_Directions_
Print every line of the listing below, starting with the line that holds "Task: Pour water" and going on through the line that holds "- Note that", both included, and print nothing else.

_Records for processing_
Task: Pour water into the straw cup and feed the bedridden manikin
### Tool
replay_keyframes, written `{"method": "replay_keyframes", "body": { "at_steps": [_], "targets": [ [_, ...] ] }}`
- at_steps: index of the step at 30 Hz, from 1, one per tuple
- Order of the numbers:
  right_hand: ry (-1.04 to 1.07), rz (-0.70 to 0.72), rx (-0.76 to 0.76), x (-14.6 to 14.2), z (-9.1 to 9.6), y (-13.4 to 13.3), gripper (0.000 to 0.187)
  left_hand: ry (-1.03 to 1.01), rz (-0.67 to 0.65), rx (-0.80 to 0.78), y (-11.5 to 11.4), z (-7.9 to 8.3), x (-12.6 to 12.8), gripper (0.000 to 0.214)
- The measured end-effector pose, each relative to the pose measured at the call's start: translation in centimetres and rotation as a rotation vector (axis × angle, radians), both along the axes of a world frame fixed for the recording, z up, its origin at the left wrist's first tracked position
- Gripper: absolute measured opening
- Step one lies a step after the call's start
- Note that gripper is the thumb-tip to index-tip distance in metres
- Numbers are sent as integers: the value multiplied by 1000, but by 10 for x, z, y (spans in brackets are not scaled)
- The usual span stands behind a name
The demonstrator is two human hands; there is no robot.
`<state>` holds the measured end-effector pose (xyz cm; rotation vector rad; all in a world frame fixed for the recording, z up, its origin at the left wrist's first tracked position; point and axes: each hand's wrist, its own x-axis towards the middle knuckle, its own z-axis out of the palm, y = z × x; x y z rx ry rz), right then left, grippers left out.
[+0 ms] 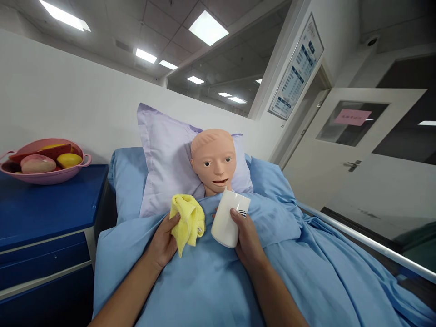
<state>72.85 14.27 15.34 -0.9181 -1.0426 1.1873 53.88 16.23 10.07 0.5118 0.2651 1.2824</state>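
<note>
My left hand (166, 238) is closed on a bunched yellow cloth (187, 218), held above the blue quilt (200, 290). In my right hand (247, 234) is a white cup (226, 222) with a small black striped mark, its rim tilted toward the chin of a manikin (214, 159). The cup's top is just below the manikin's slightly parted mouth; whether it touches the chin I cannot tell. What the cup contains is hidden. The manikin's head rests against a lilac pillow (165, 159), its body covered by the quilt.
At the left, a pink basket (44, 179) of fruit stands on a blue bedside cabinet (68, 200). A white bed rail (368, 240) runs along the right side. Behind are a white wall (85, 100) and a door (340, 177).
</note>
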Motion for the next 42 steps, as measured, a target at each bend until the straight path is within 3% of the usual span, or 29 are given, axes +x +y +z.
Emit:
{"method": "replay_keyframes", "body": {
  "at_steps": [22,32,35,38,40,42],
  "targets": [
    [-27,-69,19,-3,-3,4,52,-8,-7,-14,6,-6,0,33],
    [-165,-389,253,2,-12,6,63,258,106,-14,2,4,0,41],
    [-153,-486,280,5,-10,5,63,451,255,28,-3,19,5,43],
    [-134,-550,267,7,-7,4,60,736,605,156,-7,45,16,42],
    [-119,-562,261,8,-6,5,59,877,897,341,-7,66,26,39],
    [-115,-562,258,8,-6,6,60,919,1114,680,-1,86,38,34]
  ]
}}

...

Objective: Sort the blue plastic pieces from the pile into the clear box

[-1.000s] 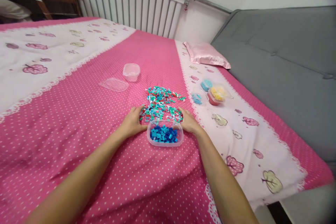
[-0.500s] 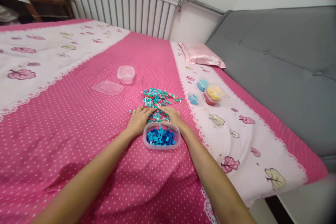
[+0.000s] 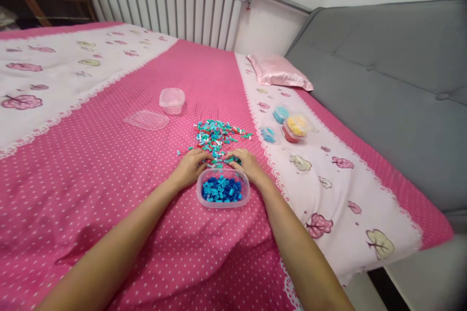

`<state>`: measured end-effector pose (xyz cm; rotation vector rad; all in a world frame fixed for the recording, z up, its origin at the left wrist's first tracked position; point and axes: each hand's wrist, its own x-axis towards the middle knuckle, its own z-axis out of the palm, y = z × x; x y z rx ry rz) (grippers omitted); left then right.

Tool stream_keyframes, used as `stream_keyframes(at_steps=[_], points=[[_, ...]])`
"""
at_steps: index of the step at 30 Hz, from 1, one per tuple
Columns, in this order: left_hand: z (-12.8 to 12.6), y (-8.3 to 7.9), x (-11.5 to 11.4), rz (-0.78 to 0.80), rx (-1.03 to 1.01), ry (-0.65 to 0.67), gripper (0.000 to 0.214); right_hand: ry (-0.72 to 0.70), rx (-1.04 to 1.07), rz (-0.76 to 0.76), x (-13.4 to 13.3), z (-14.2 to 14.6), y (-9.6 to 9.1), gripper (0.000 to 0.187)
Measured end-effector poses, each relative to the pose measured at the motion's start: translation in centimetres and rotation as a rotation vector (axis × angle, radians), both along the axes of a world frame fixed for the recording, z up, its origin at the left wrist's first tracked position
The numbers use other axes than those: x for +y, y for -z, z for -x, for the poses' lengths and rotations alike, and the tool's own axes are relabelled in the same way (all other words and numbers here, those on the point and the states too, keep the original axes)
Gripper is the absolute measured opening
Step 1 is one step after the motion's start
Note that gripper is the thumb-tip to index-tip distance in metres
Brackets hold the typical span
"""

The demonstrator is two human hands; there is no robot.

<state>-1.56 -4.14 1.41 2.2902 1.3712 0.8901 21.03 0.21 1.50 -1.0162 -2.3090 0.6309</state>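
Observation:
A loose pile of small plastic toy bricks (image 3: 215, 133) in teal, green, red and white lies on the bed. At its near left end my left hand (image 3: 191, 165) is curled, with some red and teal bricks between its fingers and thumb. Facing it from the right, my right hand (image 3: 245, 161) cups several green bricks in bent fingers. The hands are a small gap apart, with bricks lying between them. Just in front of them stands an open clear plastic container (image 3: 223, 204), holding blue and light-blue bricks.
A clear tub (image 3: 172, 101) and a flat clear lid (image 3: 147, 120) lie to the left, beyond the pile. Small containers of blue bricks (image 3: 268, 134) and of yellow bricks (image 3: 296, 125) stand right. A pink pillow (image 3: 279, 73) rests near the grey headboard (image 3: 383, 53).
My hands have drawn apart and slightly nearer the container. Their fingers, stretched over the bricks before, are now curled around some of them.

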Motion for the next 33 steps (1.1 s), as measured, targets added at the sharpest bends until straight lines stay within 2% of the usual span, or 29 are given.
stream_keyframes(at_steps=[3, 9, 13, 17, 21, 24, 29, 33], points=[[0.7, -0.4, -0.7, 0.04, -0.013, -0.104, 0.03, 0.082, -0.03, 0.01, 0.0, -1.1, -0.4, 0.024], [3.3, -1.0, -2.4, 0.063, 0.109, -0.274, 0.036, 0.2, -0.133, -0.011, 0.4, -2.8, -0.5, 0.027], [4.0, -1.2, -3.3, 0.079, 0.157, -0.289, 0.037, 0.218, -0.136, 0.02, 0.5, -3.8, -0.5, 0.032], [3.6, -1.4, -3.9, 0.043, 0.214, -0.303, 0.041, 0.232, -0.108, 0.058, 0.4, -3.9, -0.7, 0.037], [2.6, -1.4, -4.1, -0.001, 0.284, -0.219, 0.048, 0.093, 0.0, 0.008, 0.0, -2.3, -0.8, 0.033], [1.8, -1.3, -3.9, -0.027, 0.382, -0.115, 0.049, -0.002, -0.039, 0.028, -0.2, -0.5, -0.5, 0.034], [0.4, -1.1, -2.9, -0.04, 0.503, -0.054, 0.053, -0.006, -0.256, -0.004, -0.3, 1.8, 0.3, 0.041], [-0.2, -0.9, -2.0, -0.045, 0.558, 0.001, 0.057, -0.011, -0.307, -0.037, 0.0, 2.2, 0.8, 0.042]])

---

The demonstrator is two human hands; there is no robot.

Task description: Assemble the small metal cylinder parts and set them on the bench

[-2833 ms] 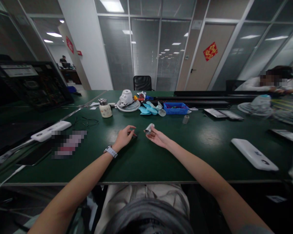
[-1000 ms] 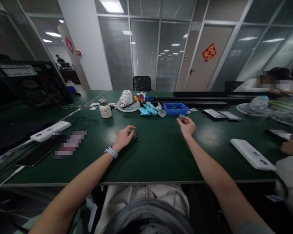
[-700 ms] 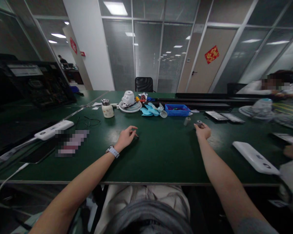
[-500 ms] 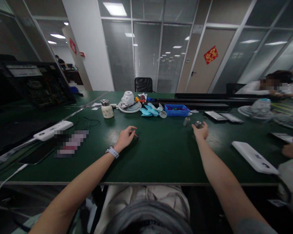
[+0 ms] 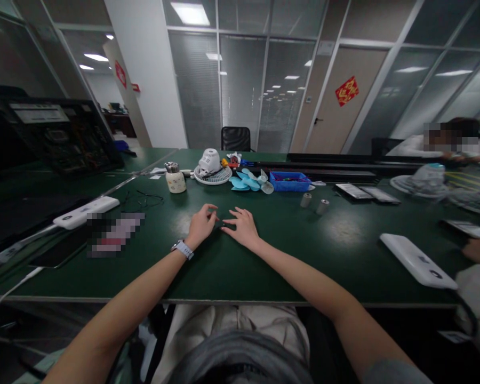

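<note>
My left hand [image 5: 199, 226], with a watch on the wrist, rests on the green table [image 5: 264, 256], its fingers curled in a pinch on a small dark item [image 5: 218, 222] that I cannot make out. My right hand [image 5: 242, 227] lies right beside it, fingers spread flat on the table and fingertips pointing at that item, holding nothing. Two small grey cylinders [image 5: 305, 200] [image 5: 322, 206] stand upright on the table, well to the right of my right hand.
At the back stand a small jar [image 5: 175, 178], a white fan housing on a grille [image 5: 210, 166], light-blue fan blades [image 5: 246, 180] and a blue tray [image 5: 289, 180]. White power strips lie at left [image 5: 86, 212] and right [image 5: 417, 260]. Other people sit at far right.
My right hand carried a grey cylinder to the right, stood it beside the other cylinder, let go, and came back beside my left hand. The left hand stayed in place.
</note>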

_Solution to this exercise_
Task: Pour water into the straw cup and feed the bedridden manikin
### Tool
replay_keyframes, written `{"method": "replay_keyframes", "body": { "at_steps": [_], "targets": [ [_, ...] ] }}`
- at_steps: index of the step at 30 Hz, from 1, one per tuple
- Order of the numbers:
  right_hand: ry (-1.04 to 1.07), rz (-0.70 to 0.72), rx (-0.76 to 0.76), x (-14.6 to 14.2), z (-9.1 to 9.6), y (-13.4 to 13.3), gripper (0.000 to 0.187)
  left_hand: ry (-1.03 to 1.01), rz (-0.67 to 0.65), rx (-0.80 to 0.78), y (-11.5 to 11.4), z (-7.9 to 8.3), x (-12.6 to 12.8), gripper (0.000 to 0.214)
- The measured end-effector pose, each relative to the pose measured at the call's start: translation in centimetres and rotation as a rotation vector (axis × angle, radians), both along the axes of a world frame fixed for the recording, z up, its origin at the left wrist's first tracked position
- Gripper: absolute measured opening
- Step one lies a step after the call's start
- Note that gripper is the thumb-tip to index-tip distance in metres

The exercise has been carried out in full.